I have three appointments this week. The appointments with my primary doc and nephrologist went really well. My creatinine level, formerly as high as 6.6, is now .98. It feels good to see your doctors tell you that your health is heading in the right direction.

After my primary doctor appointment, I got a call from my cardiologist. The last echocardiogram I did still shows something on my valve. As a result, I am scheduled to get a transesophageal echocardiogram in the upcoming weeks. Pray for me as I pray for you.

Chris

Supermarket Verses

Was it you?

That used to scold me

when I’d put items back

in the supermarket

out of place?

Can you believe how she looks now?

I bet she won’t stop working out

until she gets definition

on her abs again.

I heard she wants to lose ten pounds.

That’s too much pressure.

Just live.

 

Our cashier isn’t interested in the exchange of pleasantries.

Her loss.

But I get it.

Full day of work, last shift. It sucks.

Don’t know how much I’d smile.

From the looks of my grocery bagging skills, don’t know how much use I’d be either.

 

You always make me bag!

I never understood that.

The times when you are paying I get it but I had money in my pocket this time!
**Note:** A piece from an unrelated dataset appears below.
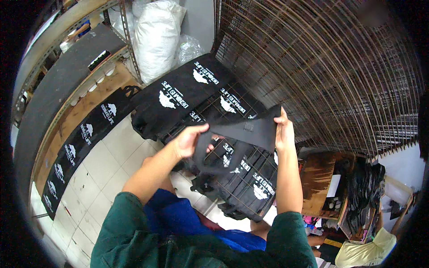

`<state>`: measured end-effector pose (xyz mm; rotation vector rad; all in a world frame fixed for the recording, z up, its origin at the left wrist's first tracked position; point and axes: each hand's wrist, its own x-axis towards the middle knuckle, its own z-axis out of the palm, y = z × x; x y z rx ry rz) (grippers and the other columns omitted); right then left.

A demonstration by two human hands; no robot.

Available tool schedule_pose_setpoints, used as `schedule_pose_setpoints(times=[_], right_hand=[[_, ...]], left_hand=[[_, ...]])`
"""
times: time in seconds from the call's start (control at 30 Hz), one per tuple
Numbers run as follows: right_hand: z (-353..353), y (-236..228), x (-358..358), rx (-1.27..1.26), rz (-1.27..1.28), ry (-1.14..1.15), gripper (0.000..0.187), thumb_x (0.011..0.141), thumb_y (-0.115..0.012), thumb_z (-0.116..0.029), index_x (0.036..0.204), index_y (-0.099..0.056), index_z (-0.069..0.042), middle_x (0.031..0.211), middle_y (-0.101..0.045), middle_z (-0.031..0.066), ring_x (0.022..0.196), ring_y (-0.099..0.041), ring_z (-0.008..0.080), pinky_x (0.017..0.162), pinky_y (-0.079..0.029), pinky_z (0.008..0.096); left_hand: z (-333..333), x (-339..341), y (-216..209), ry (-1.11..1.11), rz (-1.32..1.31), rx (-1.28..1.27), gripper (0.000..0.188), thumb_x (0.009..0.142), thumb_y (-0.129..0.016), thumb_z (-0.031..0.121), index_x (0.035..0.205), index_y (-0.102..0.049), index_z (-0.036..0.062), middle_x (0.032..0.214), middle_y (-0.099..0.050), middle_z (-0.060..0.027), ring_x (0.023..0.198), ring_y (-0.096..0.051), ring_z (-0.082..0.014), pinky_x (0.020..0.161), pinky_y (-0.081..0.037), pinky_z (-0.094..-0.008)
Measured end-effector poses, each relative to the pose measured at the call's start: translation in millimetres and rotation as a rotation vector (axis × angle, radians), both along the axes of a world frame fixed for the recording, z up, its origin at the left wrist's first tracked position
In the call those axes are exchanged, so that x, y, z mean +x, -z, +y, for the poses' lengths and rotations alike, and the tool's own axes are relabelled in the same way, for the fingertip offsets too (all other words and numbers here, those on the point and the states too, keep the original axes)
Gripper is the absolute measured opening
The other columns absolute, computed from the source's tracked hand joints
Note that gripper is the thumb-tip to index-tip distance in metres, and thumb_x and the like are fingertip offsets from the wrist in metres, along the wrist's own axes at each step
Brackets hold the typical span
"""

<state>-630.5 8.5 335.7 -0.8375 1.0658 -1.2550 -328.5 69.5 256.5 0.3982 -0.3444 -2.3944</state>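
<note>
In front of me hangs a black cloth bag point(261, 131), held up between my two hands, with a strap loop blurred by motion below it. My left hand point(190, 140) grips it near the strap, some fingers passing behind the cloth. At the opposite upper corner my right hand point(284, 131) pinches the edge between thumb and fingers. Beneath the bag lie several black printed fabric pieces point(183, 87) with white prints, some resting on a rusty wire rack point(237, 196). The held bag hides part of this pile.
Many rusty wire racks point(313, 58) stand upright at the far right. A metal shelf point(67, 76) runs along the left, with black printed bags point(89, 134) hanging in a row. White sacks point(156, 40) stand behind. Another person in a yellow shirt point(366, 250) is at lower right.
</note>
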Motion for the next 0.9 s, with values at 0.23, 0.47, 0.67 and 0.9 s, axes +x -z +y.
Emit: schedule_pose_setpoints(times=[0.23, 0.47, 0.67, 0.9], right_hand=[[-36, 96, 25, 0.059, -0.073, 0.150, 0.071, 0.068, -0.044, 0.002, 0.137, -0.029, -0.009, 0.126, -0.047, 0.0061, 0.116, -0.043, 0.0212, 0.102, -0.030, 0.0320], [-90, 302, 30, 0.355, 0.117, 0.470, 0.077, 0.068, -0.048, 0.007, 0.139, -0.024, -0.010, 0.122, -0.044, 0.0057, 0.100, -0.044, 0.0181, 0.089, -0.032, 0.0305], [-109, 346, 23, 0.477, 0.209, 0.535, 0.073, 0.071, -0.046, 0.003, 0.139, -0.027, -0.017, 0.113, -0.048, 0.0081, 0.098, -0.043, 0.0195, 0.099, -0.024, 0.0386], [-118, 354, 6, 0.381, 0.191, 0.519, 0.071, 0.074, -0.045, 0.003, 0.139, -0.025, -0.015, 0.117, -0.048, 0.0096, 0.099, -0.044, 0.0195, 0.098, -0.026, 0.0368]], left_hand=[[-104, 21, 48, -0.021, -0.533, -0.089, 0.026, 0.088, -0.056, 0.025, 0.094, -0.057, 0.0004, 0.070, -0.059, -0.0092, 0.056, -0.057, -0.0170, 0.054, -0.050, -0.0292], [-206, -2, 175, -0.026, -0.818, -0.098, 0.018, 0.088, -0.050, 0.008, 0.101, -0.039, 0.0017, 0.089, -0.056, -0.0150, 0.064, -0.059, -0.0199, 0.052, -0.051, -0.0312], [-217, -12, 198, 0.009, -0.819, 0.006, 0.050, 0.085, -0.053, 0.001, 0.121, -0.019, 0.0054, 0.100, -0.054, -0.0166, 0.074, -0.062, -0.0220, 0.057, -0.054, -0.0301], [-209, -7, 185, 0.037, -0.731, 0.026, 0.099, 0.080, -0.059, 0.000, 0.137, 0.022, 0.0080, 0.101, -0.058, -0.0182, 0.078, -0.063, -0.0222, 0.064, -0.054, -0.0324]])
We’re standing in the wrong places.

 

I must be lousy.

The cashier bags these items with ease.

I manage to get three bags worth of groceries into the cart.

She seems so unencumbered by the categories.

Flawless. She knows to put kindred items into the bags. Record time.

She doesn’t smile but she packs these groceries with love.

Reminds me of Ms. June from the cafeteria in Davidson.

Made the best sandwiches on earth!

Three hundred kids in line, each one leaving with a piece of her love.

If you looked close, you could see her painting with mayonnaise and mustard smiles.

 

God I’m hungry.

 

This morning I tarried over dishes.

Mind isn’t clear if my kitchen isn’t.

And it made no sense to cook a good meal in a dirty kitchen.

I can’t fathom taking on the enterprise of straightening up when I felt so weak.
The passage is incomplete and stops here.